FORMULATION AND EVALUATION OF ORAL DISPERSIBLE TABLETS … · 2019-07-17 · FORMULATION AND...

RESEARCH ARTICLE Jalendhar Nakka et.al / IJIPSR / 1 (2), 2013, 308- 321

Department of Pharmaceutics ISSN (online) 2347-2154

Available online: www.ijipsr.com October Issue 308

FORMULATION AND EVALUATION OF ORAL DISPERSIBLE

TABLETS OF ZOLMITRIPTAN

1Jalendhar Nakka

*,

2M.Srujan Kumar,

3Dr.K.V.Subrahmanyam

1M.Pharmacy Scholar, Samskruti College of Pharmacy, Hyderabad, India.

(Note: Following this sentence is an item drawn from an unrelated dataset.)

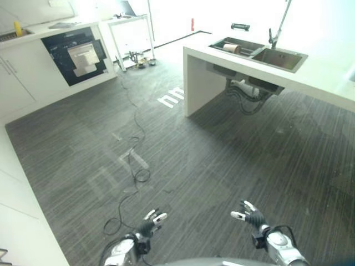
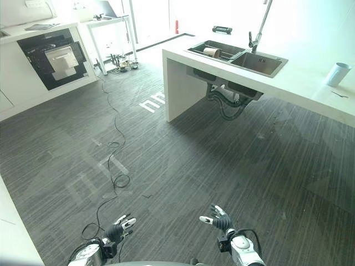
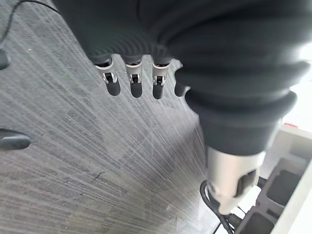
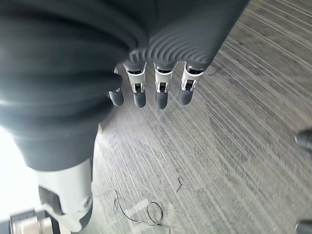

2Faculty, Samskruti College of Pharmacy, Hyderabad, India.

3Principal, Samskruti College of Pharmacy, Hyderabad, India.

Corresponding Author:

Jalendhar Nakka

Samskruti college of Pharmacy

Department of Pharmaceutics

Email: [email protected]

Contact: +91-949278078

International Journal of Innovative

Pharmaceutical Sciences and Research www.ijipsr.com

Abstract

Objective of this study was to formulate orally disintegrating tablets of Zolmitriptan with sufficient mechanical

integrity, content uniformity, and acceptable palatability to assist patients of any age group for easy

administration by Melt granulation method and direct compression method. Effect of varying concentrations of

different superdisintegrants such as crospovidone, Precirol and Sorbitol on disintegration time was studied.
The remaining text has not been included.